◆ **DATA EXCERPT**
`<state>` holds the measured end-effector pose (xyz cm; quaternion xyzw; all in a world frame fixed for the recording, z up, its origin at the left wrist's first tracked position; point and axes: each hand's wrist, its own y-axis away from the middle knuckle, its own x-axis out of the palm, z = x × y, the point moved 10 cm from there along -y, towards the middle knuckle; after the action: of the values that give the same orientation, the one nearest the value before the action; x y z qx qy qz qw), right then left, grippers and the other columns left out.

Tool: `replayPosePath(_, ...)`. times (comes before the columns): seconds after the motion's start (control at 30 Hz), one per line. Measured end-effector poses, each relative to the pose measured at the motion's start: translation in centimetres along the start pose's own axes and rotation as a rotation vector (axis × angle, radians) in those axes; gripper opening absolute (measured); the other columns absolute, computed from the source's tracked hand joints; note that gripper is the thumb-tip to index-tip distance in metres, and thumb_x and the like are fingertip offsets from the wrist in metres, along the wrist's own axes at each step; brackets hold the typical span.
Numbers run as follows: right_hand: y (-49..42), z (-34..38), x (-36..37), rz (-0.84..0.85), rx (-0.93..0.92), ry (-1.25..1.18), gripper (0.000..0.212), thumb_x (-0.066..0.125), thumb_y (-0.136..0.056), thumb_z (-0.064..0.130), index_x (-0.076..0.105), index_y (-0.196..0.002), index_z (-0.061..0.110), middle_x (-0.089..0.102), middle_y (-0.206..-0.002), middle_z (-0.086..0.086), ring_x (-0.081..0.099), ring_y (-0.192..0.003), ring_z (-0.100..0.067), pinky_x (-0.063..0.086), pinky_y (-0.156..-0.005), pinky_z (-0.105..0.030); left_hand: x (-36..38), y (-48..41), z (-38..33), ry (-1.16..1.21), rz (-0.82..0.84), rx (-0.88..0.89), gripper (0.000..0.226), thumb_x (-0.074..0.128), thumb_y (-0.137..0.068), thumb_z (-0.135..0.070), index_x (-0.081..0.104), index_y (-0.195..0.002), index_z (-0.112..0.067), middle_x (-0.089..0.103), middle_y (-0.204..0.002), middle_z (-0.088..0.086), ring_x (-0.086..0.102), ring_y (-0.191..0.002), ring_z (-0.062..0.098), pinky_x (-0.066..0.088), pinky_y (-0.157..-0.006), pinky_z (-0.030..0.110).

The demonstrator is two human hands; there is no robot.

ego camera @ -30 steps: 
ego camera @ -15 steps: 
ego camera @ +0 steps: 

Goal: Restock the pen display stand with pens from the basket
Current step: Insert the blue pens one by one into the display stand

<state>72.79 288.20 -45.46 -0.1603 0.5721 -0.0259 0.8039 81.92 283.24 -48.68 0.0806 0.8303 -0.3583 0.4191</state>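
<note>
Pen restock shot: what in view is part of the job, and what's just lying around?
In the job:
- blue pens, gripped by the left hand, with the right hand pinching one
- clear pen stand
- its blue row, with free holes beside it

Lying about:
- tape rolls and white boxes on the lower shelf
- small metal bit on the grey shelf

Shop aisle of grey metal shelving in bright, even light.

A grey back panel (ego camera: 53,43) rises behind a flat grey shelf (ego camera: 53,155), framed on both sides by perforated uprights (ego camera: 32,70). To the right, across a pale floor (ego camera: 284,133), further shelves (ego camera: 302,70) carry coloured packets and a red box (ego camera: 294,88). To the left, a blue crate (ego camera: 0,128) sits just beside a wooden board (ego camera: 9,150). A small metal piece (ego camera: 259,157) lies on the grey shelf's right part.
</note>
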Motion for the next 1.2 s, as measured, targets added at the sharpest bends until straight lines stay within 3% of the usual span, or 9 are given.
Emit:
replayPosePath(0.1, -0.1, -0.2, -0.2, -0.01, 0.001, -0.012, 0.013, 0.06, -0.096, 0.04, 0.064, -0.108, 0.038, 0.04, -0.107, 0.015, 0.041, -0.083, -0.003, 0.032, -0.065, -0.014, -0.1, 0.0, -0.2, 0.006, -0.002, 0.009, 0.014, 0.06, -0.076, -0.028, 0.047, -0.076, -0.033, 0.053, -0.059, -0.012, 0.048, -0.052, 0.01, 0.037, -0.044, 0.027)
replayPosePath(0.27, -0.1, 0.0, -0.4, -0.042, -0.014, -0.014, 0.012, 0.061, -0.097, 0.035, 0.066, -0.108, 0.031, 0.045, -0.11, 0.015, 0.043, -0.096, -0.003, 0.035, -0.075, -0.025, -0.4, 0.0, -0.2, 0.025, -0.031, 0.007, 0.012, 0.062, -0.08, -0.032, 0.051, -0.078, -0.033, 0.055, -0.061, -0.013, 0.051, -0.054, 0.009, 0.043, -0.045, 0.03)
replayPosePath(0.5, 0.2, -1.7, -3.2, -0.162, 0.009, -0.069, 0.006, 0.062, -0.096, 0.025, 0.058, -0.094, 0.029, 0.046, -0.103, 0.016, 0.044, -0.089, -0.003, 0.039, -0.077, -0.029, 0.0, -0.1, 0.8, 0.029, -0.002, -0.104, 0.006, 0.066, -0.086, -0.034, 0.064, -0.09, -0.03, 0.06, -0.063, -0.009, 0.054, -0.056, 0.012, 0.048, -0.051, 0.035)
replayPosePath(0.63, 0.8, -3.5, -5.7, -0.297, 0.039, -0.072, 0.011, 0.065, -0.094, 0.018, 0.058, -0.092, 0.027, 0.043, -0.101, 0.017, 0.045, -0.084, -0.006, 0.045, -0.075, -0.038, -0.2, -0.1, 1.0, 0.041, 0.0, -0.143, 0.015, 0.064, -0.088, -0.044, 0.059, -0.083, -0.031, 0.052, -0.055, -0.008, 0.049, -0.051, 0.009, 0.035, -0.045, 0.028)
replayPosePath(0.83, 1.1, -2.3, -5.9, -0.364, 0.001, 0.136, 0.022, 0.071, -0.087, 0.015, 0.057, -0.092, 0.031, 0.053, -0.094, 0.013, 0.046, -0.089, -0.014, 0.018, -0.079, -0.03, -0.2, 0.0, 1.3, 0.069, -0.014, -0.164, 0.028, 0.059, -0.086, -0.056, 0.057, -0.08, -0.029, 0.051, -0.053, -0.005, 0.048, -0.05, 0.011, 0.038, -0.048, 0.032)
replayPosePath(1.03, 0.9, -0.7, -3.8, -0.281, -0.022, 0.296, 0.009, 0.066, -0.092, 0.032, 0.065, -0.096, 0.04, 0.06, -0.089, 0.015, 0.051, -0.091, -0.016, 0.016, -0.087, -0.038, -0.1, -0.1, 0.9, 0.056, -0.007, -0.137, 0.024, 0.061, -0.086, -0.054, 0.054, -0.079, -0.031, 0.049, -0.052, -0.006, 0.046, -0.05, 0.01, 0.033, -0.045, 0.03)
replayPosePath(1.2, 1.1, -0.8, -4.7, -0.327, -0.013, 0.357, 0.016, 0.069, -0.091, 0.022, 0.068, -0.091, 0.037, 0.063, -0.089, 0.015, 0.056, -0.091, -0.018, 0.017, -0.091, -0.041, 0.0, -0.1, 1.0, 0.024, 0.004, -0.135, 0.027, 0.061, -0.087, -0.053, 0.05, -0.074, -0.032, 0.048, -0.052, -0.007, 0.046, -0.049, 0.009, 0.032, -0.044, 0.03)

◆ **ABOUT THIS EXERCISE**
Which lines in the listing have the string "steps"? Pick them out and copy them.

◆ **RESULT OF THE TASK**
ego camera @ -30 steps: 
ego camera @ -15 steps: 
ego camera @ +0 steps: 

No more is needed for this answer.